Esplendores del jazz de la costa oeste

Músicos blancos afincados en la Costa Oeste de EEUU propusieron un jazz elegante, refinado, preciosamente armonizado e intelectual, donde el cerebro controlaba el exceso de emociones. Se oponían así a las extroversiones ásperas y explosivas del «bop» y sus instrumentos dejaban fluir una música suavemente rítmica y asordinada. Dos de sus más conspicuos exponentes fueron el saxo alto Lee Konitz (que hoy, con 73 años, continúa en plena actividad) y el saxo barítono Gerry Mulligan (1927-1996), quienes ya habían tocado juntos en el citado noneto de Davis. El cuarteto sin piano de Mulligan estaba causando sensación desde 1952 al presentar una nueva sonoridad basada en un ritmo flexible y circunspecto de contrabajo (Carson Smith) y batería (Larry Bunker), sobre el cual conversaban el barítono y la trompeta de Chet Baker en un contrapunto delicioso y amigablemente moldeado. Konitz actuaba a la sazón en la gran orquesta de Stan Kenton y una noche fue al club donde tocaba aquel cuarteto. De ahí son las seis primeras pistas, en las que el combo de «la casa» cede casi todo el espacio al «invitado» y permite que el saxo alto vuele con sus ágiles y fructíferas improvisaciones a lo largo de títulos famosos como «All the things You are», «Too marvelous for words» y «These foolish things».

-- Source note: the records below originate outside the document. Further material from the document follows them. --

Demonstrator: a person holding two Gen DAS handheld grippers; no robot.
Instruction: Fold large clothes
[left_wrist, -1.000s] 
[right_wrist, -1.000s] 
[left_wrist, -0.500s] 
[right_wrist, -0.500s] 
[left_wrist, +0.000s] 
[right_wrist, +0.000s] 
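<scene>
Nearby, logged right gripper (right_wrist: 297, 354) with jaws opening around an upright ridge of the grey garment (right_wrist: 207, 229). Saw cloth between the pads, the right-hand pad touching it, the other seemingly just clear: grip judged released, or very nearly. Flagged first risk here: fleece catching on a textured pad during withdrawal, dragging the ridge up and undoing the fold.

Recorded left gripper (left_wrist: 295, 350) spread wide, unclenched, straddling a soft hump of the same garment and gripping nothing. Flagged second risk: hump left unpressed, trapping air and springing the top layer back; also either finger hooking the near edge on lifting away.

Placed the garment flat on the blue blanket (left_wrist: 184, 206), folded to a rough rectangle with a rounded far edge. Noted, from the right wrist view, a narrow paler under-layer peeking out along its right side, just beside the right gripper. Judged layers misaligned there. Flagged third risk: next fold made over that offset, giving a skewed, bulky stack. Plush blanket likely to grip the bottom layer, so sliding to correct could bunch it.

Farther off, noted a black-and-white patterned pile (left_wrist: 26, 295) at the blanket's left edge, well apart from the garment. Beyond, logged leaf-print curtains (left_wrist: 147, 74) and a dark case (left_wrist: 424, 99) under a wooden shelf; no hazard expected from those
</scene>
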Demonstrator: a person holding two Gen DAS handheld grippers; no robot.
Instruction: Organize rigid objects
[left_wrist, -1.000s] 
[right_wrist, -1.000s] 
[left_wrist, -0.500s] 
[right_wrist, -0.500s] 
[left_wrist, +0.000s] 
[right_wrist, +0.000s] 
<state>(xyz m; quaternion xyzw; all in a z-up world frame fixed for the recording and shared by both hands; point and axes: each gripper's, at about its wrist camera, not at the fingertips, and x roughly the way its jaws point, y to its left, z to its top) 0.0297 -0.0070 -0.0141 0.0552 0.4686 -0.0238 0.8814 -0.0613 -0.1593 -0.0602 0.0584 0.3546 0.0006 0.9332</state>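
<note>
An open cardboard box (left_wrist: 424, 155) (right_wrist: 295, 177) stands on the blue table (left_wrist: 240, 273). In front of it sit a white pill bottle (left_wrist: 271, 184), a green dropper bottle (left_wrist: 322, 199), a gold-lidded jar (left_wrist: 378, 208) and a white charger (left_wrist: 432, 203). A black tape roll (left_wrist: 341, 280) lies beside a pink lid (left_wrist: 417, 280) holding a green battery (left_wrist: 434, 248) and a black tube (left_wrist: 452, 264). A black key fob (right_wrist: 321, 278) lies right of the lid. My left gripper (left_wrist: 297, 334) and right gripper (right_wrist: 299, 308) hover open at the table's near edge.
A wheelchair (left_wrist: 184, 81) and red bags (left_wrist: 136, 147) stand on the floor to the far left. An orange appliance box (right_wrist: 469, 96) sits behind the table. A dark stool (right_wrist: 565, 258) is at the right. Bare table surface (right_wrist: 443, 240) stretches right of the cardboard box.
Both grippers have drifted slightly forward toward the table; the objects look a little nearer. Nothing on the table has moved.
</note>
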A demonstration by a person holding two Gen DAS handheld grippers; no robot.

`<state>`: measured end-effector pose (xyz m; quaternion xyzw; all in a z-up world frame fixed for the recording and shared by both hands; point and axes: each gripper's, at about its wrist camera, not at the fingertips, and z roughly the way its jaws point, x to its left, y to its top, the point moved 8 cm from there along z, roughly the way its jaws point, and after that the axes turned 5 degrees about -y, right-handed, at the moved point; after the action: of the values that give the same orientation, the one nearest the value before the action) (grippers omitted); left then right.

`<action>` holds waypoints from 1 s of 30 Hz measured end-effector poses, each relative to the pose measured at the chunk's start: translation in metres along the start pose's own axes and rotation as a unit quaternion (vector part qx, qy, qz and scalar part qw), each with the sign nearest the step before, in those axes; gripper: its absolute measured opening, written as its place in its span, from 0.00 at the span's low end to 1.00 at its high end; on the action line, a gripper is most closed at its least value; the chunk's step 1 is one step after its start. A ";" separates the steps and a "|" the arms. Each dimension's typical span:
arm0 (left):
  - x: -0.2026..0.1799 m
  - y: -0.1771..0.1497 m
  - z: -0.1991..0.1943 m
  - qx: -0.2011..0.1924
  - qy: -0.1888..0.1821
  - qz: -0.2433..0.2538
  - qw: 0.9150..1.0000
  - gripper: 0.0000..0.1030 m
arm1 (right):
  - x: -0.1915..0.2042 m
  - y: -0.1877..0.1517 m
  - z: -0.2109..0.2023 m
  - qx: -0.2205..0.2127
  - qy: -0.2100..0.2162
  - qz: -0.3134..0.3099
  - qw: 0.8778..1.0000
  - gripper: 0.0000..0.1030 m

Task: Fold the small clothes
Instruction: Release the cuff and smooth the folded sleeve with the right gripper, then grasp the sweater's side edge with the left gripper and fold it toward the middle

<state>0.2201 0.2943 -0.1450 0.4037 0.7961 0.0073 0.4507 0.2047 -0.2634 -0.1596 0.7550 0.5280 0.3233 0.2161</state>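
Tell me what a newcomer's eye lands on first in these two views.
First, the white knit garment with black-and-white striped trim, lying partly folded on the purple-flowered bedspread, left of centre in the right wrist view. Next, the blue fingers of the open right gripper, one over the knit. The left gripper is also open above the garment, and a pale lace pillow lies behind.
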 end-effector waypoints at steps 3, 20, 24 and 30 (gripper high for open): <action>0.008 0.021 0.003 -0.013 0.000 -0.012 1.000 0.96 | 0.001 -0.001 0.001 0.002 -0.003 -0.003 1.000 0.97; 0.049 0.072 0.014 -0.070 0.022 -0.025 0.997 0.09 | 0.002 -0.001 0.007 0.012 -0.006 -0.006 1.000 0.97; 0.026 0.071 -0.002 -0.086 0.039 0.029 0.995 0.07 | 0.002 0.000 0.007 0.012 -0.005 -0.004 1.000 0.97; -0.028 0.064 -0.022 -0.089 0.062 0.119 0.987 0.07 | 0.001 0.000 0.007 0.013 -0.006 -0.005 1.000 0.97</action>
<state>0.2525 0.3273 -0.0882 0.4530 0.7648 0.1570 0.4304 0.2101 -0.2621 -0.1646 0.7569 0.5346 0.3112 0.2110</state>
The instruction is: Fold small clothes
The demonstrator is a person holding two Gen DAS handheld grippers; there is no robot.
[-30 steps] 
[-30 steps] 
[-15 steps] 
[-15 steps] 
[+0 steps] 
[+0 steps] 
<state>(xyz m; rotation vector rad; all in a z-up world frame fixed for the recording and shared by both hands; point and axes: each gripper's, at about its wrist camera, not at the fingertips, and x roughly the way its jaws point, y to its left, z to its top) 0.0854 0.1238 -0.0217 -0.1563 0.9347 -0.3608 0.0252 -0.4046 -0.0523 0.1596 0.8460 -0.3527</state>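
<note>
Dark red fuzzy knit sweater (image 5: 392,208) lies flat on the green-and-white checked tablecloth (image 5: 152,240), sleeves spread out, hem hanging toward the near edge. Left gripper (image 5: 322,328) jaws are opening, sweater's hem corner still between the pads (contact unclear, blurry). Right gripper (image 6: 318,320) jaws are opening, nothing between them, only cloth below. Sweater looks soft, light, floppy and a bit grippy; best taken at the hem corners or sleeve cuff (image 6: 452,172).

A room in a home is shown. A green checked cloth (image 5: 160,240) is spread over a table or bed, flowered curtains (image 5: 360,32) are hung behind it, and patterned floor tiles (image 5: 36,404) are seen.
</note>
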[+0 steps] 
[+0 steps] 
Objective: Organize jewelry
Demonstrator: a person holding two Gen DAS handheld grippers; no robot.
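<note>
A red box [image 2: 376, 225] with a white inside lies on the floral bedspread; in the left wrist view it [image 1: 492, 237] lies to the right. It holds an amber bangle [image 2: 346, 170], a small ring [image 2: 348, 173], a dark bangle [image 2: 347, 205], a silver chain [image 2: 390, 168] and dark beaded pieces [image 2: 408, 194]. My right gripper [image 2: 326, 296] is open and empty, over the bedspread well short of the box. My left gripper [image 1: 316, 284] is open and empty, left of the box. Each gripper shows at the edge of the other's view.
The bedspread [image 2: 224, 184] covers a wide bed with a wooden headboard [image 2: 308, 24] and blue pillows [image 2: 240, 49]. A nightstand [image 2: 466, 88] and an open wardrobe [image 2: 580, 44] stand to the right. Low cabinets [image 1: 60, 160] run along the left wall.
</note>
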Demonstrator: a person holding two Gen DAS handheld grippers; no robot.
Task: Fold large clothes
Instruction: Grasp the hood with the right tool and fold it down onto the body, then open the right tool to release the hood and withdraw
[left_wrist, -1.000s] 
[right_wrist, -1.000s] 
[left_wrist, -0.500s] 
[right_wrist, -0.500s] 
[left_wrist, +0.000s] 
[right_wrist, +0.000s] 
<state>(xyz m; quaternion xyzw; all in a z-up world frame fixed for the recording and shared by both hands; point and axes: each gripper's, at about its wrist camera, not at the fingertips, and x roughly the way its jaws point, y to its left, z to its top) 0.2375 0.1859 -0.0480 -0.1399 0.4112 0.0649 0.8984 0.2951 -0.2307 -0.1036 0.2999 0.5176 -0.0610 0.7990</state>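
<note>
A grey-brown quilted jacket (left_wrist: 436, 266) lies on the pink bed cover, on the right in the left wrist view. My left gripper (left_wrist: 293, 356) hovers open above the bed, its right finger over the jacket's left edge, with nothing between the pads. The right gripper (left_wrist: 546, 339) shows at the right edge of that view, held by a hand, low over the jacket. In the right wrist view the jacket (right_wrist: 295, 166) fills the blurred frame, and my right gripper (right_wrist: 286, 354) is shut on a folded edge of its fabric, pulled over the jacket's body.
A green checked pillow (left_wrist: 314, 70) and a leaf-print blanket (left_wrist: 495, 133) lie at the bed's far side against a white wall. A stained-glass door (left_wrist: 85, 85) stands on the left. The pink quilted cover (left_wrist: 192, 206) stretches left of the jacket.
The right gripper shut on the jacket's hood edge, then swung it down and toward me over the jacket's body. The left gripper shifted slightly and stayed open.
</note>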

Las seis restantes («Lady be good», de Gershwin, se ofrece en dos versiones) fueron grabadas en estudio y son más equilibradas para los vientos. En ellas hay agradables contrastes entre la tersura de Konitz y la rugosidad de Mulligan, y se disfruta de los cálidos, románticos y coherentes solos de Baker.

Konitz Meets Mulligan. Pacific Jazz CDP 46847. Doce grabaciones, duración 38 minutos. En disquería Parsifal, 295 pesos.